Description of the task
Starting at the line that contains "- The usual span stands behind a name", transcribe every remaining line of the data below exactly, and omit all pictures.
---------- Given data ----------
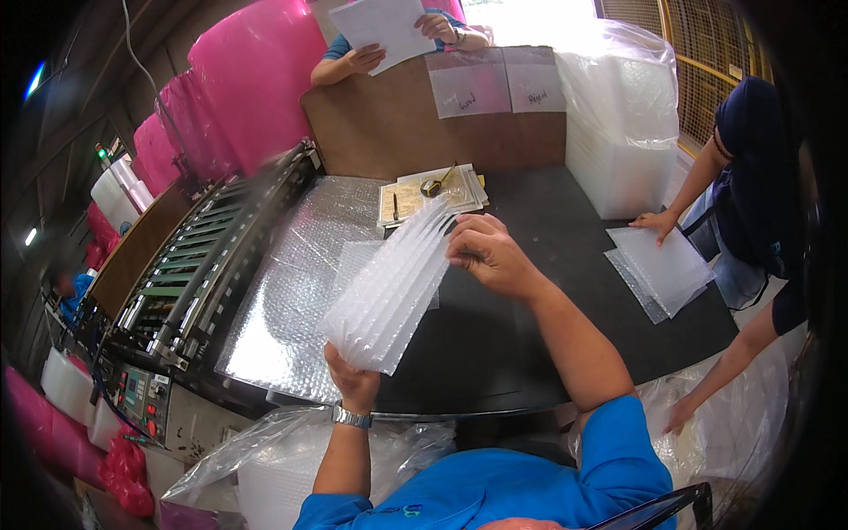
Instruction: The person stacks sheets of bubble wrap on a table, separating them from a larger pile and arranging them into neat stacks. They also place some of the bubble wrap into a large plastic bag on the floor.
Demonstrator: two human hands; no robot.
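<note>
A fanned stack of translucent bubble-wrap pouches (389,291) is held up over the black table. My left hand (353,375) grips its lower left corner. At the upper right end, my right hand (495,252) has its fingers closed on the pouch edges, which spread apart in layers. Beneath the stack, partly hidden by it, a flat bubble-wrap sheet (352,258) lies on the table. Beyond it rest papers (402,196) with a pen (396,207) and a yellow-and-black tape measure (431,187).
A roller machine (190,274) with a control box (141,397) stands left, beside a wide bubble-wrap sheet (283,309). At right, a co-worker's hand (658,225) touches more pouches (658,269). A brown board (380,124) borders the far side; another person there holds papers (380,31).
</note>
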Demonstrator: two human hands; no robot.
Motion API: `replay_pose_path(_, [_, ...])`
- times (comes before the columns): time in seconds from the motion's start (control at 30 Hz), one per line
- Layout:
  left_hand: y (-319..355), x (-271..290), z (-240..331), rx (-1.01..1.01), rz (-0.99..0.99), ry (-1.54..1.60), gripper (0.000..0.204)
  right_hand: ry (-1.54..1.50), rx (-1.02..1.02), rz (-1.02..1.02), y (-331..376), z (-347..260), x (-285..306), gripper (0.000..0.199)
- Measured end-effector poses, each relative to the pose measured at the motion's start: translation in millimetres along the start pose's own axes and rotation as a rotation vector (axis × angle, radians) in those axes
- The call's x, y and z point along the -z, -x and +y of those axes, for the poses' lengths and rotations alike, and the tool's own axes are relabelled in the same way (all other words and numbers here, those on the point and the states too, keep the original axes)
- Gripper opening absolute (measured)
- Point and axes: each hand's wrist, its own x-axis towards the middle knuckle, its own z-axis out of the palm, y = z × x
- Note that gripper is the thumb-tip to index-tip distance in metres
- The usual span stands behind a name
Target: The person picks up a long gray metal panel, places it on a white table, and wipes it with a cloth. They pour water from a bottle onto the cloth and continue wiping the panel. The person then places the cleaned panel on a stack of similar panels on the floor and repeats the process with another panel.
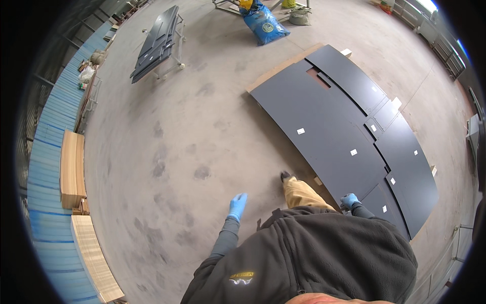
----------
Written solution
- The usual span stands behind a name
Target: The person picks up a long gray metal panel, places it on a white table, and wipes it with a cloth. They pour water from a bottle onto the cloth and continue wiping the panel. The person then places the cleaned panel on a stack of similar panels on the floor and repeats the process with another panel.

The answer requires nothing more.